After half an hour she had got nowhere. Nothing had moved inside the lock. Her back and legs ached, and her head throbbed when she moved it. She sat back for a rest, exhausted.

But there was nothing else to do. After a minute or two she moved the oil lamp closer, lifted her ankle, and began again.

‘Yesterday morning?’ Sir Jonathan said.

Over the telephone, David Ferguson’s distant voice answered: ‘Yes, sir. By the morning train. I drove them to the station.’

‘Good Lord. I knew Major Butler was coming back, but I thought Catherine would stay on. It’s very strange.’

‘Yes, sir. It seemed a rather sudden decision. But I expect she’ll explain it when she sees you. Weren’t you home last night?’

‘Well, I . . . no, of course I wasn’t. Bit of a flap on here with escaped Sinn Feiners, I’m afraid. We’ll catch the beggars, though, don’t worry.’

‘Glad to hear it, sir.’

‘Yes. I say, David. Just one thing.’

‘Yes, sir?’

Sir Jonathan cleared his throat. ‘Well, when Miss Catherine was down there, did you happen to get any impression whether she was, well, fond of Major Butler at all? I mean, you know, did they spend a lot of time together, that sort of thing?’

The distant voice sounded hesitant. ‘It’s hard for me to say, sir, really. They certainly rode out together most days and talked.
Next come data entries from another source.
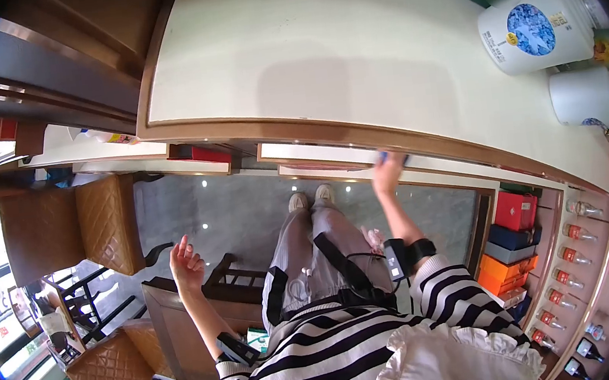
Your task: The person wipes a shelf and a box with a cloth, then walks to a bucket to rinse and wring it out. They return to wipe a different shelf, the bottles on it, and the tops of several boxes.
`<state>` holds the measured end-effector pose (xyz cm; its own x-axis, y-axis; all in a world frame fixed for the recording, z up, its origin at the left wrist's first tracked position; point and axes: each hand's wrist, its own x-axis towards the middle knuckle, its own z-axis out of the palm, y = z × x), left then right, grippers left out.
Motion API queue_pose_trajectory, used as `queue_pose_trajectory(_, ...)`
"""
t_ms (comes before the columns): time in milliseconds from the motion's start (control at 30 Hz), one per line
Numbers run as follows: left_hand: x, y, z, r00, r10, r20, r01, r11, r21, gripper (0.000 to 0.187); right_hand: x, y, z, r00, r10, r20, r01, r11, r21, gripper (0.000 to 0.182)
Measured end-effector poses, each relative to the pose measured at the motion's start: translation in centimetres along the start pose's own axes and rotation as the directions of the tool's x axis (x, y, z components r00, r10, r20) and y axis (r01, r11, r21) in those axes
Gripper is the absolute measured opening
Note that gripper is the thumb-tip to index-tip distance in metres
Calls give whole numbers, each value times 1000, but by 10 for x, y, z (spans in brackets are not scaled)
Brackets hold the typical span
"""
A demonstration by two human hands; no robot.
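My right hand (388,171) reaches to the front edge of the white counter (378,46), near the open drawers beneath it. Its fingers are closed round a small dark blue thing (401,158), mostly hidden and too small to name. To the left, my left hand (188,265) is raised above the grey floor with fingers loosely apart and nothing in it. Pale shallow drawers or shelf boards (308,153) stick out under the counter's wooden edge.
White jugs (535,27) stand at the counter's right end. Stacked boxes (507,270) and several glass bottles (566,279) fill shelves at right. Brown padded chairs (108,223) and a wooden table (173,325) are at left.
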<state>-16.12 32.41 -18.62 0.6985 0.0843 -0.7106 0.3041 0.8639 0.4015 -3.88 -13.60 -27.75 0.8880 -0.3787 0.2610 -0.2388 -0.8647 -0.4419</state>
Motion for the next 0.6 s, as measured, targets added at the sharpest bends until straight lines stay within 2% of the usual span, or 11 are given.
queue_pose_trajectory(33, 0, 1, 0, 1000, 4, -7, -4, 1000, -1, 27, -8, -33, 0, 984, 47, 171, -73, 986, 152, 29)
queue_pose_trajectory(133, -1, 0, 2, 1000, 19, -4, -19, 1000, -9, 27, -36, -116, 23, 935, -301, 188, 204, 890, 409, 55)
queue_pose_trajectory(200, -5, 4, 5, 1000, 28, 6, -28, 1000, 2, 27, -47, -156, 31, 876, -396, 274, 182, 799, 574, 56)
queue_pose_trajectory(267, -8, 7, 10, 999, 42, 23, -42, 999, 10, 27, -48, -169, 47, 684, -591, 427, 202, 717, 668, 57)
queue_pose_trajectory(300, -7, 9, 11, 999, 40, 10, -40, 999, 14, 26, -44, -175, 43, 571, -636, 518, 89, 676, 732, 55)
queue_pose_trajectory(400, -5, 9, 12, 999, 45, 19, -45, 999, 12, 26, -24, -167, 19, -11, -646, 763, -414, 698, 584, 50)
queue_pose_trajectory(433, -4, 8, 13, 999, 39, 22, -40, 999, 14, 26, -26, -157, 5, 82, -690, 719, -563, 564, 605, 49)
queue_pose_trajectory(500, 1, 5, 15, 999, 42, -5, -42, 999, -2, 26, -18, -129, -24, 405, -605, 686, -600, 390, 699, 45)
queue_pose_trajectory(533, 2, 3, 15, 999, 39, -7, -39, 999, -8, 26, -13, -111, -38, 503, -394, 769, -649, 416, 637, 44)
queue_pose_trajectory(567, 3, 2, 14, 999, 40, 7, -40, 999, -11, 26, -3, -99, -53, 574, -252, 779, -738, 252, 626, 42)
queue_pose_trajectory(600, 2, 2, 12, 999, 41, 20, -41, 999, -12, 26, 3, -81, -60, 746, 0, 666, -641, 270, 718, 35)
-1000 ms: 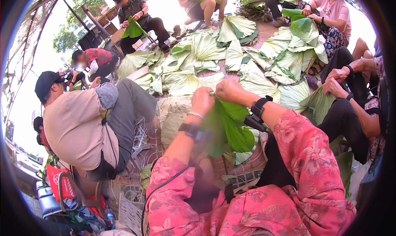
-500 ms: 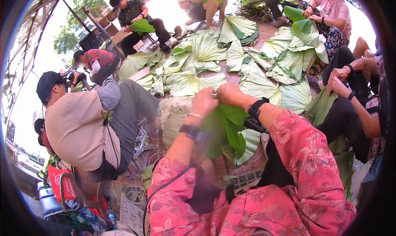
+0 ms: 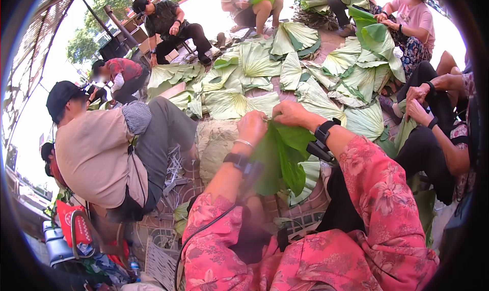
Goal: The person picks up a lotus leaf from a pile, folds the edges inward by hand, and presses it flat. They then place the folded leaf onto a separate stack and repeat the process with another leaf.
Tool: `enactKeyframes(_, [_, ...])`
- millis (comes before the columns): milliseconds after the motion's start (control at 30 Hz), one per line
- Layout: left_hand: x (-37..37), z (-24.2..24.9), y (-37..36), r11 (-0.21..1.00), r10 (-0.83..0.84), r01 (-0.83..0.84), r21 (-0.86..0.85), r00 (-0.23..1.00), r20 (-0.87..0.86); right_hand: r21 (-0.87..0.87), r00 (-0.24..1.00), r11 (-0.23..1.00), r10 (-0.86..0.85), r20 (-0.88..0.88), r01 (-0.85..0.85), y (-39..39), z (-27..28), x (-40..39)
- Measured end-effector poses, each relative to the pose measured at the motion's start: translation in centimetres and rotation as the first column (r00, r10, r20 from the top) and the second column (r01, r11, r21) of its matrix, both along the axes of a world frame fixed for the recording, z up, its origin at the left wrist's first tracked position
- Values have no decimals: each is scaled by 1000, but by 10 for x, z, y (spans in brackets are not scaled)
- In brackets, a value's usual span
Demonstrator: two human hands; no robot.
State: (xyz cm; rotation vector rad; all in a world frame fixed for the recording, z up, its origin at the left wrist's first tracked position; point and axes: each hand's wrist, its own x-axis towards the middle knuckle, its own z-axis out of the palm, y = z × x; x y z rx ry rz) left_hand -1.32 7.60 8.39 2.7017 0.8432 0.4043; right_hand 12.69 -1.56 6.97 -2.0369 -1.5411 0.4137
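Out in front of me a large green lotus leaf [image 3: 288, 158] hangs in folds, partly blurred. My left hand [image 3: 252, 128] is closed in a pinch at its upper left edge. Just right of it, my right hand [image 3: 291, 114] grips the leaf's top edge, fingers closed, the thumb side toward the left hand. A small gap separates the two hands. Beneath the hanging leaf lies a paler leaf [image 3: 308, 181] on the brick paving. Beyond my hands, several flattened pale-green leaves [image 3: 232, 101] overlap on the ground.
A person in a beige vest [image 3: 99, 156] sits close on my left, beside white strips [image 3: 175, 171]. Another person's hands [image 3: 417, 100] hold a leaf at my right. More people sit around the leaves. A leaf stack [image 3: 316, 18] stands at the back; a red bag [image 3: 74, 222] is lower left.
My right hand has shifted slightly right, and more of the leaf's top shows between my hands. At the back left, a person has put down a leaf and reaches toward the ground.
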Motion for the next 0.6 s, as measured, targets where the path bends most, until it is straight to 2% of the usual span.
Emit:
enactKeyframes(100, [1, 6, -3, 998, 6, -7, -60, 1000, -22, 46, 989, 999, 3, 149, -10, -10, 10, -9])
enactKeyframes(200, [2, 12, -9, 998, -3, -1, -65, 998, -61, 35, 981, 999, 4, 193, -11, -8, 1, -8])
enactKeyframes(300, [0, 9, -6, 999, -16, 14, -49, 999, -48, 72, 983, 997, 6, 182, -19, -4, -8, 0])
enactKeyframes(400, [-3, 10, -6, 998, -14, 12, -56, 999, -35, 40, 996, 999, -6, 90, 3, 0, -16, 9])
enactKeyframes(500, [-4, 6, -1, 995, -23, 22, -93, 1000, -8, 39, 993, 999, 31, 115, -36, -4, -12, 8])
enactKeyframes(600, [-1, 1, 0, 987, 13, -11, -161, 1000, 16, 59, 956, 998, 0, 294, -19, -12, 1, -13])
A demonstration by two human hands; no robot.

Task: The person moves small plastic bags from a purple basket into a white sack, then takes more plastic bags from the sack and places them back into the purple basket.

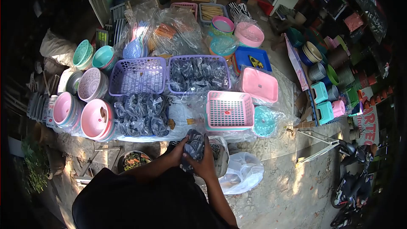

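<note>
Both my hands hold a dark grey bundle wrapped in clear plastic (194, 145) over a white sack (221, 152). My left hand (177, 151) grips its left side and my right hand (204, 161) grips its lower right. Just ahead lies a pile of similar dark wrapped bundles (140, 114) on a plastic sheet. Further back a purple basket (199, 74) is filled with the same dark bundles, and an empty purple basket (137, 76) stands to its left.
A pink basket (229, 110), a pink lid (259, 85) and a teal item (265, 121) lie to the right. Pink basins (96, 119) are stacked at left. Small stools (325, 101) and pots stand far right. A clear bag (242, 174) lies by my right arm.
</note>
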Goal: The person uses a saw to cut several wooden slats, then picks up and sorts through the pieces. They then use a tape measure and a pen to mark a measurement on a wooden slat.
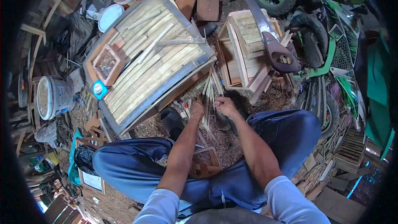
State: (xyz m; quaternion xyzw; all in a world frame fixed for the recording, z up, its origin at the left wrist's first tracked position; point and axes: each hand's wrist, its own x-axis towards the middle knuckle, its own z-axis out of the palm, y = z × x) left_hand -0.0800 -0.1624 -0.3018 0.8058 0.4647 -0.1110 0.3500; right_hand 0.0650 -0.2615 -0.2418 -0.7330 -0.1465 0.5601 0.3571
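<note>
Both hands reach down between the knees to a bundle of thin wooden strips (212, 84) near the ground. My left hand (197, 110) is closed at the left side of the bundle; what it holds is too small to make out. My right hand (225, 106) is closed at the right side, its fingers curled against the strips. The strips lean up between the slatted wooden table (166, 64) and an open wooden box (226, 60). A handsaw (271, 41) rests across the box's slatted top.
On the table are a small wooden frame box (108, 64), a blue tape measure (98, 89) and loose sticks. White buckets (56, 97) stand at the left. A green motorbike (331, 54) is at the right. A small wooden frame (207, 161) lies between my legs.
</note>
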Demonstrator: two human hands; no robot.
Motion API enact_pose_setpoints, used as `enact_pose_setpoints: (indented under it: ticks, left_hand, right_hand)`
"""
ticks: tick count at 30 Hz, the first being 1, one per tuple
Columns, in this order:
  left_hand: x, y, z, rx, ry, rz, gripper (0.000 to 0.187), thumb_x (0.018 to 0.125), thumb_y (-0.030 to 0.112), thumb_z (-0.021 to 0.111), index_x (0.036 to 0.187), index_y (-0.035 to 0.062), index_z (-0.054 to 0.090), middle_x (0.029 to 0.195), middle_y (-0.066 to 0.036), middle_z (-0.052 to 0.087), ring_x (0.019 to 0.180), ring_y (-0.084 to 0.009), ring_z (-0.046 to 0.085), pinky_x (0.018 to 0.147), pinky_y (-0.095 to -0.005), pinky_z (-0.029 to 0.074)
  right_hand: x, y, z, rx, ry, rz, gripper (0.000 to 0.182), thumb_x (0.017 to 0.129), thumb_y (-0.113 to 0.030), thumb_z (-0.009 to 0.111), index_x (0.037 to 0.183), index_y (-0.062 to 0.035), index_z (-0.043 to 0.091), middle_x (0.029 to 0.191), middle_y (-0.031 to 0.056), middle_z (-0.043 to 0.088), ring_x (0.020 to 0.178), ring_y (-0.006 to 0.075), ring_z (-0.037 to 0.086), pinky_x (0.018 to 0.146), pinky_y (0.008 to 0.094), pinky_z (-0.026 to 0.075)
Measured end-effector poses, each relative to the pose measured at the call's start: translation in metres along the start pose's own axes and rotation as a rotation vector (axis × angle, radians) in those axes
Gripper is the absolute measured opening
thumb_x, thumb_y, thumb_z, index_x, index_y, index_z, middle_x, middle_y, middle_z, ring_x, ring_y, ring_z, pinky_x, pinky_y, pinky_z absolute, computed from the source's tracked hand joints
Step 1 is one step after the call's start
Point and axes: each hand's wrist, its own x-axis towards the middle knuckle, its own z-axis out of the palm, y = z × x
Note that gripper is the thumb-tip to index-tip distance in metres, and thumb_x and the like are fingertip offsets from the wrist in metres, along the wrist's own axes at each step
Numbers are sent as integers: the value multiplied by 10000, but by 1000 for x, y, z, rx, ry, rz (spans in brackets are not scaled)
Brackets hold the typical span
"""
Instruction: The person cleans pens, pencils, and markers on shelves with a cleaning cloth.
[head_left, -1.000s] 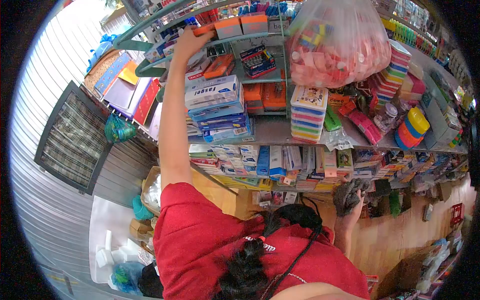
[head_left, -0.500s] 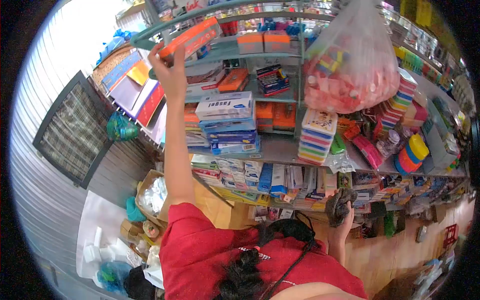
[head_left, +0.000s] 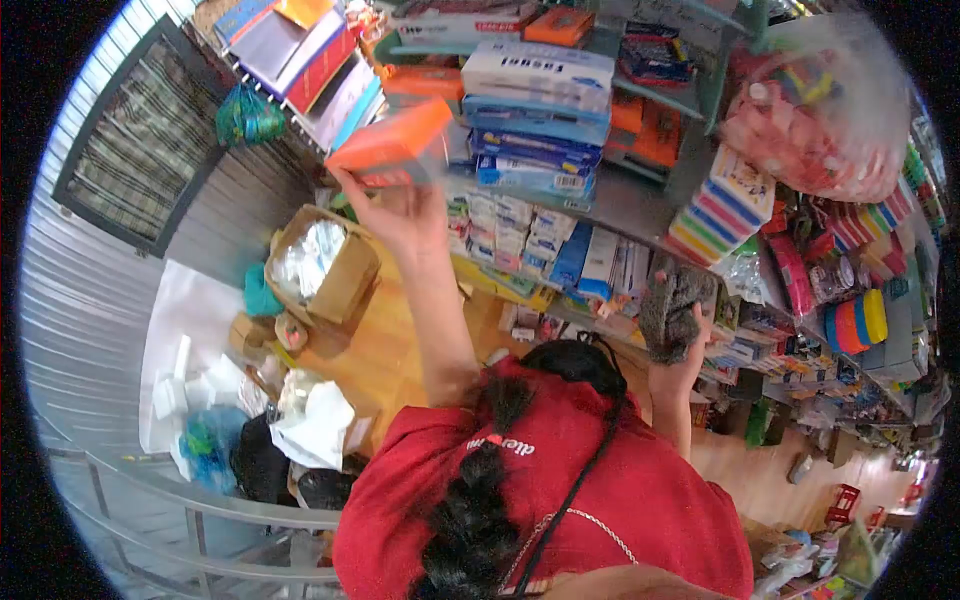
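My left hand [head_left: 405, 215] is closed round the lower side of an orange and white box [head_left: 395, 145], which is tilted in front of the shelves. Right beside that box rises a stack of blue and white boxes [head_left: 540, 130], the top one marked "Fasgel". A crumpled dark grey cloth [head_left: 670, 308] is bunched in my right hand [head_left: 693, 350], in front of the lower shelf; it hides part of the fingers. More orange boxes [head_left: 645, 130] sit on the shelf behind the stack.
A clear bag of pink items [head_left: 815, 125] hangs at the upper right. Beneath it stand stacked colourful boxes [head_left: 725, 205]. On the floor at left is an open cardboard box [head_left: 345, 275] with plastic inside. A metal railing [head_left: 240, 510] crosses the lower left.
My left hand has brought the orange box down from the upper shelf. The view has tilted downward. The cloth stays in my right hand.
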Motion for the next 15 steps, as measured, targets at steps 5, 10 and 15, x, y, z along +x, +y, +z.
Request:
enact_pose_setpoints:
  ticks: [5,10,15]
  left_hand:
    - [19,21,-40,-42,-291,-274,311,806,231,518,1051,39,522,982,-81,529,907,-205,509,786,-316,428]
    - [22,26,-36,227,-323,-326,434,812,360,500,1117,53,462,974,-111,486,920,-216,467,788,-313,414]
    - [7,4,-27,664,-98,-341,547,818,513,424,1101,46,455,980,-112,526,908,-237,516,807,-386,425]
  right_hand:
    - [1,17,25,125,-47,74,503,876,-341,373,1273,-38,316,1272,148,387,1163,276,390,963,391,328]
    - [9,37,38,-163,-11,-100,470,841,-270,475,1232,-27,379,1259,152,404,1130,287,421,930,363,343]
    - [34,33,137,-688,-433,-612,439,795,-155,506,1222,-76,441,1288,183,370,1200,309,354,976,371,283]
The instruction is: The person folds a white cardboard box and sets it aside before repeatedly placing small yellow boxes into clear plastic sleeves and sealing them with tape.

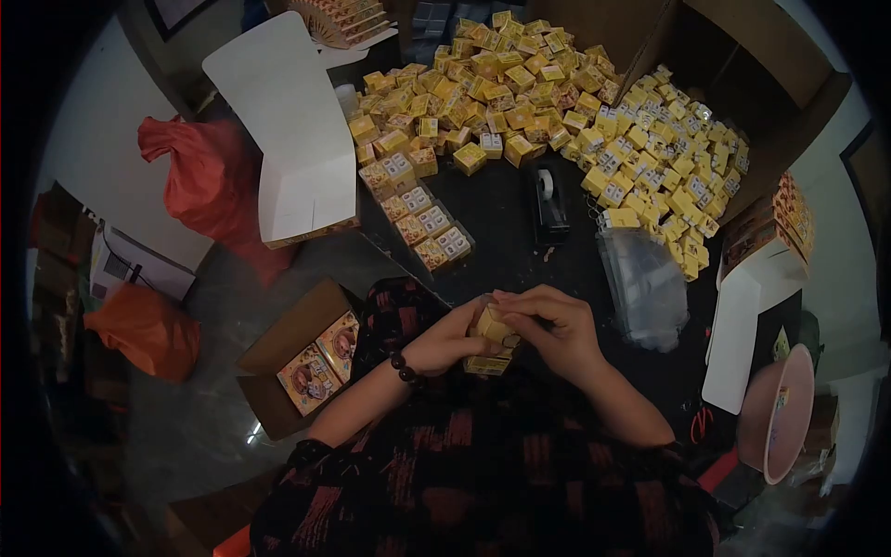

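Close to my body, my left hand (449,340) is closed around a small yellow box (493,327), with more yellow box surface showing just below it. My right hand (558,327) pinches at the top edge of this same box, thumb and fingertips together. Whether a thin wrapper lies between those fingertips I cannot make out. Beyond my hands, at the left, small boxes with white printed faces (432,221) stand in a short row on the dark table. A black tape dispenser (548,206) stands further back.
A large heap of small yellow boxes (501,79) covers the back; another pile (664,158) lies right. Clear plastic bags (644,288) lie at the right. An open carton (269,371) with printed boxes is at lower left. A pink basin (776,413) is at far right.
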The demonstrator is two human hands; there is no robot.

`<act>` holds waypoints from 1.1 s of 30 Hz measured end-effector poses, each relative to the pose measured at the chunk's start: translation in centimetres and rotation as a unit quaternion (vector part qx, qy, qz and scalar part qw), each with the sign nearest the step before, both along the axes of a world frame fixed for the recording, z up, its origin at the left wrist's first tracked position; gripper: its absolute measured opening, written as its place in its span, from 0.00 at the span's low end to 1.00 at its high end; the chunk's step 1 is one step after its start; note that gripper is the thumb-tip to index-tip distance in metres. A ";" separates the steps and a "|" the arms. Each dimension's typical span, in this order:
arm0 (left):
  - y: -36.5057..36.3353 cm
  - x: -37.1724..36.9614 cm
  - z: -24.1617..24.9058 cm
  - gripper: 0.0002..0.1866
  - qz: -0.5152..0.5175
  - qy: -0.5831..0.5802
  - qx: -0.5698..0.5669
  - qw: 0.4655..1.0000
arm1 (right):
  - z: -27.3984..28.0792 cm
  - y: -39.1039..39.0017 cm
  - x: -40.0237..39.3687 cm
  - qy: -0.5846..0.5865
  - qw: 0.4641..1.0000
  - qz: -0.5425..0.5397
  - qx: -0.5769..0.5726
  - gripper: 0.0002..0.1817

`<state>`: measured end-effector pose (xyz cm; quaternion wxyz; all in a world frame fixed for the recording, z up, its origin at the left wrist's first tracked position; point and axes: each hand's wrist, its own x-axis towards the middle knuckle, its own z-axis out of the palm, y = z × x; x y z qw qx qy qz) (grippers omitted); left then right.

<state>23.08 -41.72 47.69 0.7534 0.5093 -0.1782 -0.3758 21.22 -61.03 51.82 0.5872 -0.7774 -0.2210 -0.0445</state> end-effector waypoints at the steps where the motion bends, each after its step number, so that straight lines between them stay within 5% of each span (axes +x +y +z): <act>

It’s hard to say with Miss Catherine. She’s very forceful, you know, sir. And I wasn’t with them a great deal myself.’

‘All right. Thanks, David. I’ll be in touch.’

Sir Jonathan put the phone down. He shouldn’t have asked, really: it would show everyone what he was thinking. It didn’t sound very hopeful, but it was a good sign that they had spent some time with each other. And they must have been on fairly good terms, to take the train back together.